Geek looking at data


Avoiding Garbage In, Garbage Out: The Importance of Data Quality - Part 1

May 1, 2016, 12:51 PM by Sean Howard

Quality analytics depends on many things, not the least of which are an incisive understanding of the business problem to be analyzed and an experienced, knowledgeable team of data pros who have the right tools and techniques to conduct the analysis.

But the single most important ingredient to effective analytics is quality data. In this three-part series we will look at what constitutes quality data and how to go about ensuring that your analytics are based on the best data possible. Essentially, data quality comes down to three factors: input data, methodology and quality control. In this initial post we will examine input data.

Hear more from Sean Howard as he discusses data quality and methodology for DemoStats.

Understanding Input Data

As the saying goes: garbage in, garbage out. High-quality input data are fundamental to producing reliable models and datasets. Regardless of how good your models are, if the input data used to build and implement them are bad—incomplete, outdated, biased or otherwise inaccurate—the resulting predictions or datasets have little chance of being reliable.
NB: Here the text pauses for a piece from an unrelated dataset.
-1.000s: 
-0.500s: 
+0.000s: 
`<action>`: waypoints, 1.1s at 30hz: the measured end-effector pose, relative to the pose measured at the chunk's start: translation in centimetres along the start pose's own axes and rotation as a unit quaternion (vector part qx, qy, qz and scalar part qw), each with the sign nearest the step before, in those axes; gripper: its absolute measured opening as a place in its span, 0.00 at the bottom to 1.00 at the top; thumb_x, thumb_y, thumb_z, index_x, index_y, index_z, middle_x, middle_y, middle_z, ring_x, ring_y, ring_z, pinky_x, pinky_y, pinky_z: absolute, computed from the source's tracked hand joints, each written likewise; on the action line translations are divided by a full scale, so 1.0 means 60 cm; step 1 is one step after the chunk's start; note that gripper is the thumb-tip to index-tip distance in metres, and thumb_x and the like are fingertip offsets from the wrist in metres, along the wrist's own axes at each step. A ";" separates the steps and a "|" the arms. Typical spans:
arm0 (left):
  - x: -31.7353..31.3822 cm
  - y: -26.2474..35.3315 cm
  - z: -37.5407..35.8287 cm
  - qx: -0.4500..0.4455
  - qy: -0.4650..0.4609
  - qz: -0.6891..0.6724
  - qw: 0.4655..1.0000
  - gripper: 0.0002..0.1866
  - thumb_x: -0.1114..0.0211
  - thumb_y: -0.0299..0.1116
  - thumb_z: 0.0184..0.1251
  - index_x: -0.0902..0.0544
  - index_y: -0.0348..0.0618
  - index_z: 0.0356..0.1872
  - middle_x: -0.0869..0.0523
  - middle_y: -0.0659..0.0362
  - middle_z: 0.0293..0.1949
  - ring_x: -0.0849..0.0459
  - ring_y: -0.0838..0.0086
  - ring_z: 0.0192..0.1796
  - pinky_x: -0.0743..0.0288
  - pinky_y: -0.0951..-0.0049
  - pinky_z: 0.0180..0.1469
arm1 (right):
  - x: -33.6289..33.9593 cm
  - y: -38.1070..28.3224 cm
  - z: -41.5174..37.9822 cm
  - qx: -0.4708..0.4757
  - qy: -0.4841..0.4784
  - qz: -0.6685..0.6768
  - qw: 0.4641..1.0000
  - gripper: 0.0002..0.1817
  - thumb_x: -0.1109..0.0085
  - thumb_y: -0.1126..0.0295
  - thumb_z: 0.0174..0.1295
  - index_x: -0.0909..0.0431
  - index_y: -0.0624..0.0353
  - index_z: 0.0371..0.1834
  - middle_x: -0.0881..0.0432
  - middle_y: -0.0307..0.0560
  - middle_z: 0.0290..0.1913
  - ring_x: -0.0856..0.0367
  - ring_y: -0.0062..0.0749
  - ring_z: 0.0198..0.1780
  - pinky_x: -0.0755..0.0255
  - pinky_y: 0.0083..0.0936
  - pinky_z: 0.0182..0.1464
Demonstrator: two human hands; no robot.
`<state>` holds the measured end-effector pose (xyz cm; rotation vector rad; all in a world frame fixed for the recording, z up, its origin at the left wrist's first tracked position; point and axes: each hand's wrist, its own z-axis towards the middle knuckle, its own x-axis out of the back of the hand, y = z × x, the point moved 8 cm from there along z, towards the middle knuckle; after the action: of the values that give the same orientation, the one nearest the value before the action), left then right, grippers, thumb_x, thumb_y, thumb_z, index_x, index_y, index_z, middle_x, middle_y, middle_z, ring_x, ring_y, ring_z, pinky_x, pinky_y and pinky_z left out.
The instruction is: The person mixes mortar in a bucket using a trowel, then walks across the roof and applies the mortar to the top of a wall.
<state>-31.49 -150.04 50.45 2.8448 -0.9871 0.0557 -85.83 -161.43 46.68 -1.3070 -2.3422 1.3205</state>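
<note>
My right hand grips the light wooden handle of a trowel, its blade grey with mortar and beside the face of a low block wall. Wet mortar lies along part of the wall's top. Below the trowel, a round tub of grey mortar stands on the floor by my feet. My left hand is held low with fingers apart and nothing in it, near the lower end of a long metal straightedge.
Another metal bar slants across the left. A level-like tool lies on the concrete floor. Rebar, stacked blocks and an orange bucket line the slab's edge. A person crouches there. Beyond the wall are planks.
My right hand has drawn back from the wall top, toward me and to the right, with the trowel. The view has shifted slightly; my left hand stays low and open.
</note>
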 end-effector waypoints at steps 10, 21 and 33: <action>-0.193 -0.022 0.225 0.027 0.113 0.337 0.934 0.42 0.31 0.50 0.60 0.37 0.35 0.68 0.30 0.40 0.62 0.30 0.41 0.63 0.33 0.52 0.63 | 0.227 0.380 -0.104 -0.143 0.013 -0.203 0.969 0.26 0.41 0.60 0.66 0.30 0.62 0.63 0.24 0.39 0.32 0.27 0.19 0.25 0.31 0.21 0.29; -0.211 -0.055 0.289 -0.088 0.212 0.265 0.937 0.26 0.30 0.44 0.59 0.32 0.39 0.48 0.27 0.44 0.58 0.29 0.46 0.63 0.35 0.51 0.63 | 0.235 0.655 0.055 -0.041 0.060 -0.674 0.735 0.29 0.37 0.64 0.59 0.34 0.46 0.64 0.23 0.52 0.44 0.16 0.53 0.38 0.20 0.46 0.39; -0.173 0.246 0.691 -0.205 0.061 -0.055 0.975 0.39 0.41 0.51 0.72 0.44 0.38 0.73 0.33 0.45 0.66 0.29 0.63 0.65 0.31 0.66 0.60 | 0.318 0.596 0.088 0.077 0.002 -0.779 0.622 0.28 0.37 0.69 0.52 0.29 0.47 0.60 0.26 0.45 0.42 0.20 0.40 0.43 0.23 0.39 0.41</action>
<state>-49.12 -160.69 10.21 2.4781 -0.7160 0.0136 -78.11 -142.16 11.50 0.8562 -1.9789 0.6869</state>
Now, no data are perfect, which is something you don’t often hear stated so bluntly by a data provider. But the reality is data are subject to how, where, when, and from whom they were captured. Any of these aspects can be a source of bias or error. So it is imperative to understand the pedigree of input data and determine how “clean” the data really are before embarking on any analytics effort.

Data, no matter how “up-to-date,” always present a snapshot in time, and that time is, by necessity, in the past. Knowing when (recency and frequency) and how (process) the data were collected is critical to determining the degree of data “cleanliness” and also assists researchers in making informed choices about methodology and what types of analysis may or may not be appropriate.
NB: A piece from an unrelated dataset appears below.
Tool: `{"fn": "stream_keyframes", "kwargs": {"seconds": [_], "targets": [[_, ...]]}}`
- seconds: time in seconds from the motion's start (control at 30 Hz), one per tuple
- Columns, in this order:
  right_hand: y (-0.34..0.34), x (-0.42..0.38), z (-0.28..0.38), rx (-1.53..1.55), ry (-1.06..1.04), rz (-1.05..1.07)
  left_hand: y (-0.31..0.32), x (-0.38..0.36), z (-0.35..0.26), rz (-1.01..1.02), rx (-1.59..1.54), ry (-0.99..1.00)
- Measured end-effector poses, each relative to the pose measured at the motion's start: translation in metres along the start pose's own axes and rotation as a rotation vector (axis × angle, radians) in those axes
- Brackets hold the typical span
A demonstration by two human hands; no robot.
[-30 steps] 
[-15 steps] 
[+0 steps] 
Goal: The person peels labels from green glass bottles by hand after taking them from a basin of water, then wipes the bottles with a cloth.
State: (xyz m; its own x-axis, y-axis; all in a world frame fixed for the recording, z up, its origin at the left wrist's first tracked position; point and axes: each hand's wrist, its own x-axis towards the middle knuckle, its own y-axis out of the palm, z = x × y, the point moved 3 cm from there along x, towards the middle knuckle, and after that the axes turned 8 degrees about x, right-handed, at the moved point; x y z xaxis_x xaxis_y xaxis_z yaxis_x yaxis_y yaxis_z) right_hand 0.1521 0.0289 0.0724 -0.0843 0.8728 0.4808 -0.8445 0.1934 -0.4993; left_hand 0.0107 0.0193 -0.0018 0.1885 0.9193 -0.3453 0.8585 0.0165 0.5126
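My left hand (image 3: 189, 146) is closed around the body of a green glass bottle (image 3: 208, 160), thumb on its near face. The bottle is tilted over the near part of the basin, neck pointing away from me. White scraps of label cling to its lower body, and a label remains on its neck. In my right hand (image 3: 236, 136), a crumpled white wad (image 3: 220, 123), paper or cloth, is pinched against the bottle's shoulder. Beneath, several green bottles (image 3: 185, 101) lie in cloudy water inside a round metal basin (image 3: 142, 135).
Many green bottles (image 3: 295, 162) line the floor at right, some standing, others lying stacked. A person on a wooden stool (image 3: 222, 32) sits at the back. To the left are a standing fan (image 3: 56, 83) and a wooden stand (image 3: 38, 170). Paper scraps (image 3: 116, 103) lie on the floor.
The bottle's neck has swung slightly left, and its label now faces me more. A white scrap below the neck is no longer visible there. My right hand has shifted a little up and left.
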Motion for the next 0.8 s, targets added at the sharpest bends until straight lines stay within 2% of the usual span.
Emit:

The recency of input data greatly determines how well they reflect the current state of affairs. Data that are 5 years old are bound to be less representative of the present than data that are 5 minutes old, all other things being equal. Further, the frequency of data collection is also important because it influences the types of models that a researcher can use and how often those models can be calibrated and their predictions tested. As researchers, we have to use history to predict the future. There is no changing this fact. And as researchers, it is our job to determine how well historical data reflect the present or predict the future—and make adjustments where necessary. This is where the skill, experience and domain knowledge of the researcher is critical. It is quite straightforward to build most models. The real challenge is intelligently using the results.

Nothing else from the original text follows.